So, it looks like in the first case, both the original and premium versions of the game are given the same AppID - this could be something important to keep in mind for later, but since we'll be making API calls based on a specific AppID, it doesn't make sense to keep the duplicates in our list since you can't have two different request responses from the same API call for an AppID - presumably, info on both versions (or at least that multiple versions exist) will be encoded into the same request, but we'll want to check this later. Regardless, the remaining four duplicates seem to just have printed twice, so we can go ahead and delete them.

In [222]:
data = data.drop_duplicates(subset='appid')

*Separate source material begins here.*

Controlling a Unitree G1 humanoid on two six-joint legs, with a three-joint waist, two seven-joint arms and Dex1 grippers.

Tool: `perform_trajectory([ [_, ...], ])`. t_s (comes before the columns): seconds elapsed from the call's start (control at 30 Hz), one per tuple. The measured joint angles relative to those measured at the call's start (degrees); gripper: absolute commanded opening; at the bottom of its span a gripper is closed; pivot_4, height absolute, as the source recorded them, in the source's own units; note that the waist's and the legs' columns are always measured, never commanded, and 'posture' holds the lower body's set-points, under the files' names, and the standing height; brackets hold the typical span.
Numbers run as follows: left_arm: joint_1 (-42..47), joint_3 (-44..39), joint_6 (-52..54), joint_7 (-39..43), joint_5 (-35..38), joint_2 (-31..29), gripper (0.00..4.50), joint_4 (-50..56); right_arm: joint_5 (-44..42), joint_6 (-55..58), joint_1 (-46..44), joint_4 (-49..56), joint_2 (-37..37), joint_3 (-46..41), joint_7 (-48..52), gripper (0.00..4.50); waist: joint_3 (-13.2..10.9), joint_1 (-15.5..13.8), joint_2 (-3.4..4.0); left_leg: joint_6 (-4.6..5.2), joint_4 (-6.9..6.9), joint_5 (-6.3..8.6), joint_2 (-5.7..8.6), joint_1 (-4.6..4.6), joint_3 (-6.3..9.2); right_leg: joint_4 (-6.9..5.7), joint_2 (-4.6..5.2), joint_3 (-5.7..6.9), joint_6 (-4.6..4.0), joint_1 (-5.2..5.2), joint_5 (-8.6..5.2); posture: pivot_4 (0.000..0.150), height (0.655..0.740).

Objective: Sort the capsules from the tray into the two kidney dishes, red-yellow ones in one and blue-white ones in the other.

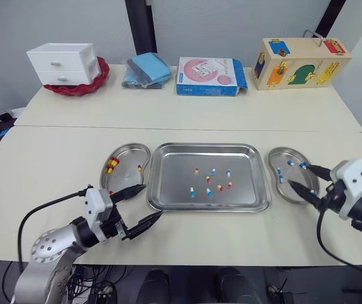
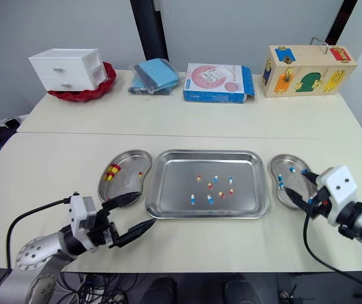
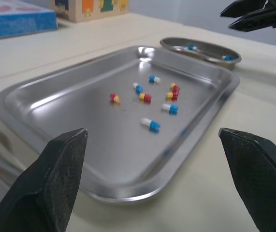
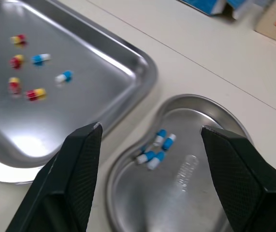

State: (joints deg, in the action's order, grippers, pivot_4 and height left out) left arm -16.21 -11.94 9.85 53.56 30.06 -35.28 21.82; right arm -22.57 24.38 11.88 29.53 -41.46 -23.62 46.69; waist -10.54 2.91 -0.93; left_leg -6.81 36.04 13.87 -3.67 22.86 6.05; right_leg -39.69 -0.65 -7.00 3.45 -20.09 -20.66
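Tray (image 1: 174,166) sits at the centre of the desk (image 1: 54,164) and holds the unsorted capsules (image 1: 211,182), red-yellow and blue-white mixed. The left kidney dish (image 1: 129,155) touches its left rim and contains red-yellow capsules (image 1: 111,165). The right kidney dish (image 1: 277,155) contains blue-white capsules (image 4: 156,147). My left pincer (image 1: 153,200) is released and empty by the tray's near left corner. My right pincer (image 1: 299,175) is released and empty over the right dish.

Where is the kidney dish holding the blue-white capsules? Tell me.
In the left eye view, that kidney dish sits on the robot's right, just beside the tray's right edge, with the open right gripper above it.
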Motion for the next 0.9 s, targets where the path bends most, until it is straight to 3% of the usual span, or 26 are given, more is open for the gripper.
perform_trajectory([
  [0.33, -16.27, -7.53, 4.95, -1.56, -1.22, -2.65, 4.5, 2.16, -2.89, -6.19, 18.71, 3.35, -3.95, -1.59, 14.56, 3.42, -0.04, -0.63, -0.07, 0.0, 0.02, 0.0, 0.0, -0.11, -0.01, 0.3, 0.01, 0.01, 0.02, 0.23, -0.01, 0.15, 0.74],
  [0.37, -17.03, -7.79, 4.4, -1.04, -1.49, -2.83, 4.5, 1.62, -2.6, -6.98, 19.07, 2.74, -3.77, -1.99, 14.53, 3.78, -0.04, -0.7, -0.08, 0.0, 0.02, 0.0, 0.0, -0.12, 0.0, 0.31, 0.01, 0.01, 0.03, 0.25, 0.0, 0.15, 0.74],
  [0.47, -17.39, -8.54, 1.21, 1.03, -2.84, -2.89, 4.5, -1.19, -1.22, -9.19, 19.89, 1.21, -3.07, -2.25, 14.37, 4.44, -0.04, -0.88, -0.09, 0.0, 0.01, 0.01, 0.0, -0.16, -0.03, 0.32, 0.01, -0.02, 0.04, 0.25, -0.01, 0.15, 0.74],
  [0.73, -15.08, -7.77, -4.51, 7.18, -3.17, -2.93, 4.5, -5.41, -1.22, -9.95, 20.2, 2.26, -2.45, -2.26, 12.23, 4.44, -0.04, -1.0, -0.09, 0.0, 0.0, 0.01, 0.0, -0.14, -0.04, 0.34, 0.01, -0.02, 0.04, 0.26, 0.0, 0.15, 0.74],
  [0.9, -8.24, -2.67, -6.55, 9.67, -3.1, -1.57, 4.5, -6.05, -1.66, -8.34, 20.81, 5.3, -2.41, -2.29, 10.8, 4.44, -0.03, -1.09, -0.08, 0.0, 0.02, 0.0, 0.0, -0.17, 0.0, 0.34, 0.0, 0.01, 0.05, 0.35, 0.01, 0.15, 0.74],
])
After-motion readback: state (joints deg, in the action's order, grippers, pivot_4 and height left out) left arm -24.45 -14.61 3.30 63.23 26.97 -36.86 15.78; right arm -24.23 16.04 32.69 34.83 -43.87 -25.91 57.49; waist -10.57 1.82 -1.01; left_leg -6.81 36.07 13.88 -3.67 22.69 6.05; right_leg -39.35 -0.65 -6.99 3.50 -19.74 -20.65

Before we finish and write our applist to file, there's one other caveat from the scraped data: it turns out (after a handful of confusing error messages from the Steam API later on...) that in the cases where the game includes some DLC packages, soundtracks or other media, the AppID that was scraped from the store was actually a string of concatenated AppIDs for the main game as well as the other media. For example, you can see the first 5 instances of this below, but there's actually quite a few of these! In all cases, the first AppID listed is the game, and those following it are additional media. Since we only want the games and aren't interested in the DLC or soundtracks (in fact, we'll later collect just a "yes or no" answer as to whether the game has DLC, etc), we want to keep only part of these strings up until the first comma (we'll likely use this technique again later in the project for creating new features out of existing ones). Then, we'll want to check for duplicates again.

In [241]:
stop = 5
c = 0
for index, row in data.iterrows():
    if ',' in row['appid'] and c<stop:
        print(row['appid'])
        c+=1
    

258090,262141,262142,262230,262300
220820,220822
92300,92302,92303
15500,15520
273700,259830


In [256]:
data['appid']=data['appid'].str.split(',', n=1, expand=True)

In [270]:
applist=data['appid']

In [271]:
applist.describe()

count      22754
unique     22695
top       209190
freq           4
Name: appid, dtype: object

In [276]:
applist = applist.drop_duplicates()

In [277]:
applist.describe()

count      22695
unique     22695
top       601320
freq           1
Name: appid, dtype: object

Now, we have a dataset of AppIDs with no duplicates and no concatenated strings that will throw errors upon API requrests. We'll now write the data to file for safe keeping, take this list of apps to the Steam Store API, and start filling in our dataset.

In [279]:
applist.to_csv('applist.csv')

## 1.2 Using Steam Store API to Get Game Data

Now that we have a list of AppIDs for all of the Indie games on Steam, we can use the Steam API to obtain as much information as we can about each app. We start with some functions to make and parse through API requests, and take a look at the Steam API data that's returned for one appID before iterating through our whole list.

In [123]:
def get_api_request(url, parameters=None):

    try:
        response = requests.get(url=url, params=parameters)
    except SSLError as err:
        print('SSL Error:', err)
        
        for i in range(5, 0, -1):
            print('Waiting... ({})'.format(i))
            time.sleep(1)
        print('Retrying...')
        
        # recusively try again if errored
        return get_api_request(url, parameters)
    
    if response:
        return response.json()
    else:
        # If there's no response it usually means too many requests in a given time 
        print('No response, waiting 10 seconds...')
        time.sleep(10)
        print('Retrying...')
        return get_api_request(url, parameters)

In [124]:
def parse_steam_request(appid):
    '''Makes a request to the Steam Store API and returns all data for a given AppID.
    
    Returns : data in json format
    '''
    
    url = "http://store.steampowered.com/api/appdetails/"
    param = {"appids": appid}
    
    data = get_api_request(url, parameters=param)
    
    json_app_data = data[str(appid)]
    
    if json_app_data['success']:
        data = json_app_data['data']
    else:
        data = {'steam_appid': appid}
        
    return data

Pick an arbitrary appID to make sure the API call to Steam works, and see what kind of data we're getting.

In [125]:
test_data=parse_steam_request(1091520)

In [126]:
test_data.keys()

dict_keys(['type', 'name', 'steam_appid', 'required_age', 'is_free', 'detailed_description', 'about_the_game', 'short_description', 'supported_languages', 'header_image', 'website', 'pc_requirements', 'mac_requirements', 'linux_requirements', 'developers', 'publishers', 'price_overview', 'packages', 'package_groups', 'platforms', 'categories', 'genres', 'screenshots', 'movies', 'achievements', 'release_date', 'support_info', 'background', 'content_descriptors'])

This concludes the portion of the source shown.